(Data block begins)

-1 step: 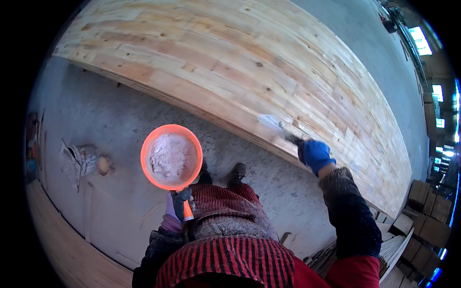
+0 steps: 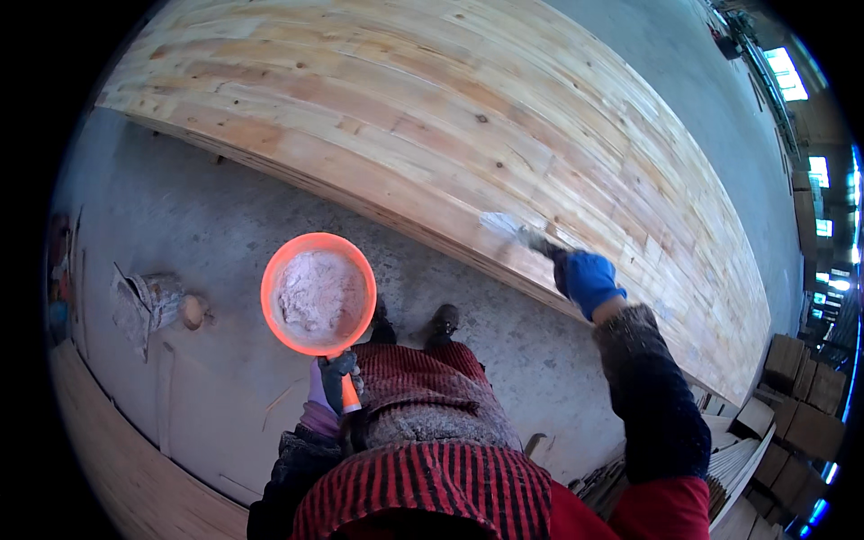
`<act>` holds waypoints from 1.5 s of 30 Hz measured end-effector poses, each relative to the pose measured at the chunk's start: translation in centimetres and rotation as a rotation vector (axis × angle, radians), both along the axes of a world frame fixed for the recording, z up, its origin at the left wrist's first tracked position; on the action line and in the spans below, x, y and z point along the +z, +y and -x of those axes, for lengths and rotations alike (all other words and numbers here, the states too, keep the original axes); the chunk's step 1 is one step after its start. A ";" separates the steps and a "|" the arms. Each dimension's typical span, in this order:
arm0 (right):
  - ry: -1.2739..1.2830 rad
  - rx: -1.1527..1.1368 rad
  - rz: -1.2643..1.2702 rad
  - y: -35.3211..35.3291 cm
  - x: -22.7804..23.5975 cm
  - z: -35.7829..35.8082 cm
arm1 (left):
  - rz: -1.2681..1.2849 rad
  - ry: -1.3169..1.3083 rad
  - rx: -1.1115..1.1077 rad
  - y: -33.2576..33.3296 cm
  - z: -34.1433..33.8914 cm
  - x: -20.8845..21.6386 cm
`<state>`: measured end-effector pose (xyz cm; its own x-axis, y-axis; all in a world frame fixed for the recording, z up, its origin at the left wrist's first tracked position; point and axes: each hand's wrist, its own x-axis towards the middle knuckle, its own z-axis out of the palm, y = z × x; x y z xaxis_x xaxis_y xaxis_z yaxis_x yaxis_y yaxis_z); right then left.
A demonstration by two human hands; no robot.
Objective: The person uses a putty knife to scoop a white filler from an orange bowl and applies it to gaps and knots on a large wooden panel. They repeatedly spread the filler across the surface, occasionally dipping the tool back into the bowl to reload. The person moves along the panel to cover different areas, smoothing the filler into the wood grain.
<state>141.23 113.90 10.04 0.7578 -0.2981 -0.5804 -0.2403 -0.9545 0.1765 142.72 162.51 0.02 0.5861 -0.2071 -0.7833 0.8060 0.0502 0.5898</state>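
Observation:
My left hand, in a dark glove, is closed around the handle of an orange dipper. Pale pinkish putty fills much of its bowl. My right hand, in a blue glove, grips a putty knife over the near edge of a large stack of wooden panels. The knife's blade end is smeared and hard to make out. A whitish smear of putty lies on the wood beside it.
On the concrete floor at the left, a putty-crusted bucket lies tipped over. Another wooden panel runs along the lower left. Wood strips and stacked boards stand at the right. My shoes are near the panels' edge.
My right hand and the putty knife have shifted very slightly left. The dipper in my left hand has barely moved.

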 end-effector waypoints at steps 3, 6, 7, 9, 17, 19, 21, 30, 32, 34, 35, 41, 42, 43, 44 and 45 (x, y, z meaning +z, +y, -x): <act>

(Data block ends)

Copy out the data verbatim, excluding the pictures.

* Reply to the exercise
-1 step: 
+0 steps: 
`<act>` holds waypoints from 1.5 s of 30 Hz measured end-effector poses, each relative to the pose measured at the chunk's start: translation in centimetres and rotation as a rotation vector (axis × angle, radians), both along the axes of a world frame fixed for the recording, z up, its origin at the left wrist's first tracked position; on the action line and in the spans below, x, y and z point along the +z, +y and -x of those axes, for lengths and rotations alike (all other words and numbers here, the states too, keep the original axes); the chunk's step 1 is one step after its start. A ";" separates the steps and a "|" the arms. Each dimension's typical span, in this order:
arm0 (right):
  - ry: -1.2739..1.2830 rad
  - rx: -1.1527..1.1368 rad
  - rz: -1.2643..1.2702 rad
  - y: -35.3211..35.3291 cm
  - x: -22.7804..23.5975 cm
  - z: -35.7829..35.8082 cm
arm1 (left):
  - rz: -1.2681..1.2849 rad
  - ry: -1.3169..1.3083 rad
  - rx: -1.1115..1.1077 rad
  - y: -33.2576..33.3296 cm
  - z: -34.1433..33.8914 cm
  - x: -20.8845..21.6386 cm
`<state>`: measured end-effector pose (xyz cm; its own x-axis, y-axis; all in a world frame fixed for the recording, z up, its origin at the left wrist's first tracked position; point and axes: each hand's wrist, its own x-axis towards the middle knuckle, its own z-axis out of the palm, y = z × x; x y z xaxis_x xaxis_y xaxis_z yaxis_x yaxis_y yaxis_z); right then left.
A demonstration by two human hands; no robot.
Objective: The person uses a putty knife to scoop a white filler from an orange bowl and applies it to gaps and knots on a large wooden panel. They repeatedly spread the filler across the surface, occasionally dipping the tool back into the bowl to reload. The person moves along the panel to cover different areas, smoothing the filler into the wood grain.
<state>141.23 113.90 10.04 0.7578 -0.2981 -0.5804 -0.2403 -0.9545 0.1765 142.72 162.51 0.02 0.5861 -0.2071 -0.7833 0.8060 0.0502 0.5898</state>
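Observation:
My left hand, in a dark glove, is closed around the handle of an orange dipper. Pale pinkish putty fills much of its bowl. My right hand, in a blue glove, grips a putty knife over the near edge of a large stack of wooden panels. The knife's blade end is smeared and hard to make out. A whitish smear of putty lies on the wood beside it.
On the concrete floor at the left, a putty-crusted bucket lies tipped over. Another wooden panel runs along the lower left. Wood strips and stacked boards stand at the right. My shoes are near the panels' edge.
My right hand and the putty knife have shifted very slightly left. The dipper in my left hand has barely moved.
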
 end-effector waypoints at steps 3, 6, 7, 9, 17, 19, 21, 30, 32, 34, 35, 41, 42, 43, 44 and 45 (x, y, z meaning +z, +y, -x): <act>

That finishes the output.